== ASSIGNMENT ==
Could you set down exactly the lines of the data below, starting at the one that holds "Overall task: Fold" and ending at the one that holds "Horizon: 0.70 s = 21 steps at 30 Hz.", both included, and only those?

Dataset excerpts:
□ □ □

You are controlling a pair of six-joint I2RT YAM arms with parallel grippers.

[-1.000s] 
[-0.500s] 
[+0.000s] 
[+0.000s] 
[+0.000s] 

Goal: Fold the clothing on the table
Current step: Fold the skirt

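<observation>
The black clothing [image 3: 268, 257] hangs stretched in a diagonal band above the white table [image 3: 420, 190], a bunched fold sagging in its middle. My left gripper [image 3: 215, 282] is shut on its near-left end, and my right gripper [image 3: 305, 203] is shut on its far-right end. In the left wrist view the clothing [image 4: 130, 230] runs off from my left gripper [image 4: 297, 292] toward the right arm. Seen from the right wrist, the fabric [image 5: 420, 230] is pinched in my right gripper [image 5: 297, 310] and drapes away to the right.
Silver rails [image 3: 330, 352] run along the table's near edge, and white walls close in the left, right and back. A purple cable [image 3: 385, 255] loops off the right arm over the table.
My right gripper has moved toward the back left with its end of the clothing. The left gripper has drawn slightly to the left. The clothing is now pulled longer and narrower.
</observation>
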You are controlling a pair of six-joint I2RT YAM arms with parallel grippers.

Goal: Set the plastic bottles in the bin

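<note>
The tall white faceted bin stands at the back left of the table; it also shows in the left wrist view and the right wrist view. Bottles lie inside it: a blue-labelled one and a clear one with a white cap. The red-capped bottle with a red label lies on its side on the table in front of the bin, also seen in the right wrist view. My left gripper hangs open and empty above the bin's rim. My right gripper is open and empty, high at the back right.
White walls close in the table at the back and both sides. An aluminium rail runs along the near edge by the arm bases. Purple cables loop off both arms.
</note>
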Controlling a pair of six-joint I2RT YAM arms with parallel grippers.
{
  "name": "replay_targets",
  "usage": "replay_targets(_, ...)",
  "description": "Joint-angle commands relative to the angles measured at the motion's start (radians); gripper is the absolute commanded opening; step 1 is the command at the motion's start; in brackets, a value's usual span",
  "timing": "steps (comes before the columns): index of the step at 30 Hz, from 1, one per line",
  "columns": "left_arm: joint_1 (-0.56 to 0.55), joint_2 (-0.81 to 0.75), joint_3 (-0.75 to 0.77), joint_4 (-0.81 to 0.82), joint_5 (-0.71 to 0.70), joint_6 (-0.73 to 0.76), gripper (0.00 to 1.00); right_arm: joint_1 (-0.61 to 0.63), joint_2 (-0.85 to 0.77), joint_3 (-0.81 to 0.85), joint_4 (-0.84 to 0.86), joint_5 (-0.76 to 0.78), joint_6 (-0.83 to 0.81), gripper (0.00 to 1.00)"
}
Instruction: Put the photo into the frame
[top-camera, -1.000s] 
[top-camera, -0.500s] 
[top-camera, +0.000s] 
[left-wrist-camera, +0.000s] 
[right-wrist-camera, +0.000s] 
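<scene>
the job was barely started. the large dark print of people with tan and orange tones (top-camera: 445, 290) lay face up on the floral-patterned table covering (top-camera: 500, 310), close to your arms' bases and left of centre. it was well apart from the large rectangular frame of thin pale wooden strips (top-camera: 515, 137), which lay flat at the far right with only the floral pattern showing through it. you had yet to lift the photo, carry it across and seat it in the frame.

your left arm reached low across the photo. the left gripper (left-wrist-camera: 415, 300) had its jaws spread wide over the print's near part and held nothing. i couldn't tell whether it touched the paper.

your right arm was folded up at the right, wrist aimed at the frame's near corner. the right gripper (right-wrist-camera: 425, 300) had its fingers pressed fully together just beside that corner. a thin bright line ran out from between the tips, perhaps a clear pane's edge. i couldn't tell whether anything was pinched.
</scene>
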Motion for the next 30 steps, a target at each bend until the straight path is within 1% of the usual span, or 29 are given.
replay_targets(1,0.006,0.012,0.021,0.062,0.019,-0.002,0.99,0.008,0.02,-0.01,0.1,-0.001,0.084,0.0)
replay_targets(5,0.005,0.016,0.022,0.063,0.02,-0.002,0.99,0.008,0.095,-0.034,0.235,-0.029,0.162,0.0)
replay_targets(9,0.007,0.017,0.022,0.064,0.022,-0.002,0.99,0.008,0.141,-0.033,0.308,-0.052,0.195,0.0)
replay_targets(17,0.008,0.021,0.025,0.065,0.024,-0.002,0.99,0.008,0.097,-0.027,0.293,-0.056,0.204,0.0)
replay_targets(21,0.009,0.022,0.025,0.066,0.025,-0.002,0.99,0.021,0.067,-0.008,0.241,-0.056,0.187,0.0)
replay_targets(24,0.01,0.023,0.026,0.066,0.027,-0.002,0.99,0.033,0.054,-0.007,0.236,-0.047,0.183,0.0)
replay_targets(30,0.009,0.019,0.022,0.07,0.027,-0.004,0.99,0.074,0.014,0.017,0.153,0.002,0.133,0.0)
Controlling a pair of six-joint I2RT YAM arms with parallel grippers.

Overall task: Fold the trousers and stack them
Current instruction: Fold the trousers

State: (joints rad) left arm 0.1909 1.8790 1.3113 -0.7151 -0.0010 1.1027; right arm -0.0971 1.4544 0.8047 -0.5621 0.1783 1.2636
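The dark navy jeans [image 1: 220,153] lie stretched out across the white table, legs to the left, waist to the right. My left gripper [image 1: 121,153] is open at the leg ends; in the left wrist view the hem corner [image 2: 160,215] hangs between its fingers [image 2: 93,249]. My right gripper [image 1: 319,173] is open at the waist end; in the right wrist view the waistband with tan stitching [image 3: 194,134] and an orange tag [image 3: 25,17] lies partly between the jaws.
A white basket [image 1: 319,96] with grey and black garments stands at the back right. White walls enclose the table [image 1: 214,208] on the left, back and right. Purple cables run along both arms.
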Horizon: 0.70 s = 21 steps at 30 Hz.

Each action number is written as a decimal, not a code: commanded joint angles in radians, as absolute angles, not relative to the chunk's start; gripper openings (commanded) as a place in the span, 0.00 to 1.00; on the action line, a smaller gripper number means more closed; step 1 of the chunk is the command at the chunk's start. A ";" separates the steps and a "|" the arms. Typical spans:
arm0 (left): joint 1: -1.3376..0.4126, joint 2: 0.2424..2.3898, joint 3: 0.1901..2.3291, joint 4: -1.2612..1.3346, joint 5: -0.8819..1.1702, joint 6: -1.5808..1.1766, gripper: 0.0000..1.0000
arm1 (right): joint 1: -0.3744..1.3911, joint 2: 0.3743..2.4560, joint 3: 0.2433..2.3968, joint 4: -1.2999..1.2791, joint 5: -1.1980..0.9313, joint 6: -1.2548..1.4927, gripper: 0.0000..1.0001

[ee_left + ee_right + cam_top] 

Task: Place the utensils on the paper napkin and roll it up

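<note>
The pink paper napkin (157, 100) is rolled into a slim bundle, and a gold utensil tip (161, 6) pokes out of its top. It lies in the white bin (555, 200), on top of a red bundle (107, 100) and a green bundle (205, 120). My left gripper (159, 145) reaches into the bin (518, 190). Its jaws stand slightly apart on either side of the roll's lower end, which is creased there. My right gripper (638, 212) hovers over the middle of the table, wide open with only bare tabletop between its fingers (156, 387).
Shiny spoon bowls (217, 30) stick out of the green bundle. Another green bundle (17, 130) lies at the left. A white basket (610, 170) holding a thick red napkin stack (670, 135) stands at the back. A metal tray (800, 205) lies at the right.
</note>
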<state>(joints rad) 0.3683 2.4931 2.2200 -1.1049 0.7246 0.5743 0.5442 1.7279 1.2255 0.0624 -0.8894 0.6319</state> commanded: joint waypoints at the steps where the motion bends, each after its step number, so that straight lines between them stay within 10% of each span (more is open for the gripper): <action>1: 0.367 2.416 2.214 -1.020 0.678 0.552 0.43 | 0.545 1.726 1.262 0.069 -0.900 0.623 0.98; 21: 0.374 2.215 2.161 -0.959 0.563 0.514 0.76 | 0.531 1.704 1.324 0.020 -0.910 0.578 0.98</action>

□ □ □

== REPLY TO THE EXERCISE ==
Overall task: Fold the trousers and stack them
Current instruction: Fold the trousers

State: (joints rad) left arm 0.1909 1.8790 1.3113 -0.7151 -0.0010 1.1027; right arm -0.0971 1.4544 0.8047 -0.5621 0.1783 1.2636
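The dark navy jeans [image 1: 220,153] lie stretched out across the white table, legs to the left, waist to the right. My left gripper [image 1: 121,153] is open at the leg ends; in the left wrist view the hem corner [image 2: 160,215] hangs between its fingers [image 2: 93,249]. My right gripper [image 1: 319,173] is open at the waist end; in the right wrist view the waistband with tan stitching [image 3: 194,134] and an orange tag [image 3: 25,17] lies partly between the jaws.
A white basket [image 1: 319,96] with grey and black garments stands at the back right. White walls enclose the table [image 1: 214,208] on the left, back and right. Purple cables run along both arms.
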Horizon: 0.70 s = 21 steps at 30 Hz.

This answer requires nothing further.